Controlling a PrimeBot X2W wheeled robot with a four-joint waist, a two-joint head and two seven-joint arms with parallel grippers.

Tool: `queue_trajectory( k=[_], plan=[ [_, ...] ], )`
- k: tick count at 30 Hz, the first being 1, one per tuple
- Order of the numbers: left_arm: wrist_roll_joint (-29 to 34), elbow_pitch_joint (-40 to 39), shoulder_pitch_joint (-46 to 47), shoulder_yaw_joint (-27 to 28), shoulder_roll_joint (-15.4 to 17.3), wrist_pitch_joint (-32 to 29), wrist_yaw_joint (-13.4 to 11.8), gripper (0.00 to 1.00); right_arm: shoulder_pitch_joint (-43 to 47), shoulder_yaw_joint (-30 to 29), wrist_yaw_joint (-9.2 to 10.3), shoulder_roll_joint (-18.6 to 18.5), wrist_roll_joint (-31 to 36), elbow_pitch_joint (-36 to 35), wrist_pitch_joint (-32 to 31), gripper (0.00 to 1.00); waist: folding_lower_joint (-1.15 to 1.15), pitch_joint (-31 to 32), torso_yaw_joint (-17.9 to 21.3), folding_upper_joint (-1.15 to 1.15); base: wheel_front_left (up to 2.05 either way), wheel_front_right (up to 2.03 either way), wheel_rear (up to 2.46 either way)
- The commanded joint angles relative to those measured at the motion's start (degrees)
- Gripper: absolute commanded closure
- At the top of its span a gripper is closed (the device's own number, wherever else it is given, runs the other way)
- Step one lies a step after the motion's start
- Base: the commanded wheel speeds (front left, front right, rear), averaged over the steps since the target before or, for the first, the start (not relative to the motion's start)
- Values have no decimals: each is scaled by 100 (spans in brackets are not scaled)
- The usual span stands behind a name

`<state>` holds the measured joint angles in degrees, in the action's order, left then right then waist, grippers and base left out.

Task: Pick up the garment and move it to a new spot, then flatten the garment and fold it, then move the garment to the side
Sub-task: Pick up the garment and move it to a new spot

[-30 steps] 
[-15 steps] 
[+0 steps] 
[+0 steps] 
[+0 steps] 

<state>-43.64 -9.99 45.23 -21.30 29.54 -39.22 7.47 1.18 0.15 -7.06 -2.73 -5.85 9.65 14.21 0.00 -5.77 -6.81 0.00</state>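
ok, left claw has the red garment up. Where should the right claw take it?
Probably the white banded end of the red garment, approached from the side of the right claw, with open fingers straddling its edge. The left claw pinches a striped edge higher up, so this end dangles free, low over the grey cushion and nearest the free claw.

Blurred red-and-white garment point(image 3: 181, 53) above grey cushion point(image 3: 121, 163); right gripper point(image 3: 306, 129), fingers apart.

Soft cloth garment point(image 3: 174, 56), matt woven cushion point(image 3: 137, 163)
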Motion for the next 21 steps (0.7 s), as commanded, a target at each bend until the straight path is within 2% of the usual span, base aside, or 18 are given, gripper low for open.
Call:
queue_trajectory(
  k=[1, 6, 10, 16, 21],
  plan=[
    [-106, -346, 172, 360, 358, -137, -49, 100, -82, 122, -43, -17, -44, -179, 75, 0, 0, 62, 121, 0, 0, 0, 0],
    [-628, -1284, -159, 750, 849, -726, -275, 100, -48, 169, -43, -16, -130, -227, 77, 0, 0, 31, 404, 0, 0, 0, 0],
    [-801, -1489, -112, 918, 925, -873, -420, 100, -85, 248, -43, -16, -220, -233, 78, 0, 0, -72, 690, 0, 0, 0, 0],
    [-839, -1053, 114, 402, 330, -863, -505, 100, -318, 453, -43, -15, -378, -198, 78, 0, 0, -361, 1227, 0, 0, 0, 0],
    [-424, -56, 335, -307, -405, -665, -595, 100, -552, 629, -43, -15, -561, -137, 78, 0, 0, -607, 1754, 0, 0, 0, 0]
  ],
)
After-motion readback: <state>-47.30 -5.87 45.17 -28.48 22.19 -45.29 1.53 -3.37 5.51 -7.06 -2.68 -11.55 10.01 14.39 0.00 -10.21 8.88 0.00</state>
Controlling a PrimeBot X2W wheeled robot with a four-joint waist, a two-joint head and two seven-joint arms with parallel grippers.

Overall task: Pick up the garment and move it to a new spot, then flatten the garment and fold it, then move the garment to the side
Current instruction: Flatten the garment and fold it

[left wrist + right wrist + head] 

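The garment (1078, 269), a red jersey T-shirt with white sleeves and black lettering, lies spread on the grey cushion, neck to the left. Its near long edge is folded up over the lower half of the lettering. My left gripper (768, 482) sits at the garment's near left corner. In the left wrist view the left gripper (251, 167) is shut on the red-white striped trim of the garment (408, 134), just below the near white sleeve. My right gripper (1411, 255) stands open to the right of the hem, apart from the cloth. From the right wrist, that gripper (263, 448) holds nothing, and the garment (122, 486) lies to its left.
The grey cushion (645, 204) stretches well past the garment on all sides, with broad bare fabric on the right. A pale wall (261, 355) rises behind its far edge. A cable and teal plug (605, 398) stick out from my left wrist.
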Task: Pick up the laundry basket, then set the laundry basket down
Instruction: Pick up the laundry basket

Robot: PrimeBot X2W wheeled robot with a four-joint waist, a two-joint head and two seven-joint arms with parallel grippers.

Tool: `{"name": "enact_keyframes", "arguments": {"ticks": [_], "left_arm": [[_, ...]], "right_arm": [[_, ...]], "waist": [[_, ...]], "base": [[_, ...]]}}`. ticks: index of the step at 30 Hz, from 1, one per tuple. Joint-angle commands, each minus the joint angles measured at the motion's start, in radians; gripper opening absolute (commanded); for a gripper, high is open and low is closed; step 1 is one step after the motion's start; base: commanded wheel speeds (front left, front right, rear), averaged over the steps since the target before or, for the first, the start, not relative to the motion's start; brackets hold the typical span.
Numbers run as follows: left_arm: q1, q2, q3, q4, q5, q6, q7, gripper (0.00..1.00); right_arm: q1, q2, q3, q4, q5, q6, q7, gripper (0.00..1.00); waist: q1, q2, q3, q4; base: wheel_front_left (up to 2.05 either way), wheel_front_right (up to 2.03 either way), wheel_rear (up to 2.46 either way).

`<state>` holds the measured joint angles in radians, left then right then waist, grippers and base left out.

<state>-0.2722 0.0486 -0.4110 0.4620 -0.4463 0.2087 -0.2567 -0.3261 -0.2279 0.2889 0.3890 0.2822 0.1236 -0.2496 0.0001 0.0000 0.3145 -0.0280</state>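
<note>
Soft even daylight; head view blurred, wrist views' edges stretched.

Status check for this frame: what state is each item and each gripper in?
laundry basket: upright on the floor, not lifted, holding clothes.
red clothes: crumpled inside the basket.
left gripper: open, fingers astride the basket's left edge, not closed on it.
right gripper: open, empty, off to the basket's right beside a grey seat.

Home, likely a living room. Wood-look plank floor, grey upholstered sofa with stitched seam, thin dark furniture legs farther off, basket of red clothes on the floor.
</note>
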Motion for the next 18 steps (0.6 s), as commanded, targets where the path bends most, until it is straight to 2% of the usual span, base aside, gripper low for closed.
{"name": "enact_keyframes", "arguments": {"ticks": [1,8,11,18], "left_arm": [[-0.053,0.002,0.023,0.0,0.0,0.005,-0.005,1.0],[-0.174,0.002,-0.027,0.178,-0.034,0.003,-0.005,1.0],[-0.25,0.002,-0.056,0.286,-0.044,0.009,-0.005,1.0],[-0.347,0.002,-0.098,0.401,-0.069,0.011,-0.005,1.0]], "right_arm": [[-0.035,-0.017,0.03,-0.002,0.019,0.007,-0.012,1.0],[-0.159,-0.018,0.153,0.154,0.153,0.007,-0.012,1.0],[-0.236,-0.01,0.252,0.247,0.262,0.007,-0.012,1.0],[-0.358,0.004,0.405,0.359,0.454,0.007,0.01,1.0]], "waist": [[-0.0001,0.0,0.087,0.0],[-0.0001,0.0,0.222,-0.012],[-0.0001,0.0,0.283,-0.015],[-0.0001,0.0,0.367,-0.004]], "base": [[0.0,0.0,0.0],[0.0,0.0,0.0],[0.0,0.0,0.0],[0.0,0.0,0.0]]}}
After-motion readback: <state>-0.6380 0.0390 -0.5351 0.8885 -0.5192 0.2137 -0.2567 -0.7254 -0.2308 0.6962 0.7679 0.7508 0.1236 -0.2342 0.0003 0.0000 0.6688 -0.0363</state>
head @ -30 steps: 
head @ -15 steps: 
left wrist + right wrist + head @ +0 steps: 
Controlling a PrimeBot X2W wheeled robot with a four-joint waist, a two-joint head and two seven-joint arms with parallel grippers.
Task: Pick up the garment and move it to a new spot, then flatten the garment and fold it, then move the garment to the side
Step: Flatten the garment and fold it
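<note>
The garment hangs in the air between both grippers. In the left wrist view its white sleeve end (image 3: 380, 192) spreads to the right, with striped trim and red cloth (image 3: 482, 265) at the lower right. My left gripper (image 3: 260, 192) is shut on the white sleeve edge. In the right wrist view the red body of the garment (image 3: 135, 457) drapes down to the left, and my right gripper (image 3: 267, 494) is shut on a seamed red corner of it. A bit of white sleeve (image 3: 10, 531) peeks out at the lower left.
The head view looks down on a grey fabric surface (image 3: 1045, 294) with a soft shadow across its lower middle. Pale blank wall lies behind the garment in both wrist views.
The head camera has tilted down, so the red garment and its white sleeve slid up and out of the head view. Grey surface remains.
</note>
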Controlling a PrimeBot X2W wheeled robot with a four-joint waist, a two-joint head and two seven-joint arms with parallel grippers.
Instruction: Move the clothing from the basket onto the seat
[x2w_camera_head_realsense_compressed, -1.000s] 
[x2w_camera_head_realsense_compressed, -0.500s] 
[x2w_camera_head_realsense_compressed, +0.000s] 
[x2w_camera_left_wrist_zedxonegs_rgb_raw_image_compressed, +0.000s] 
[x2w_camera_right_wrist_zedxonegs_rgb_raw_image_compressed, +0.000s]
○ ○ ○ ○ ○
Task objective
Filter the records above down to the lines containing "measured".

Written reply
- The commanded joint angles relative to those measured at the motion's start (degrees)
`<state>` holds the measured joint angles in degrees, in the action's order, left then right then waist, grippers and base left out.
Tool: `{"name": "enact_keyframes", "arguments": {"ticks": [_], "left_arm": [[_, ...]], "right_arm": [[_, ...]], "waist": [[_, ...]], "base": [[_, ...]]}}`. ticks: index of the step at 30 Hz, from 1, one per tuple. Joint-angle commands, each minus the joint angles measured at the motion's start, in radians; gripper opening absolute (commanded); for a gripper, high is open and low is closed; step 1 is one step after the motion's start; base: commanded wheel speeds (front left, front right, rear), averaged over the steps since the target before or, for the first, the start, not relative to the motion's start; brackets hold the typical span.
`<state>` holds the measured joint angles in radians, left then right then waist, grippers and base left out.

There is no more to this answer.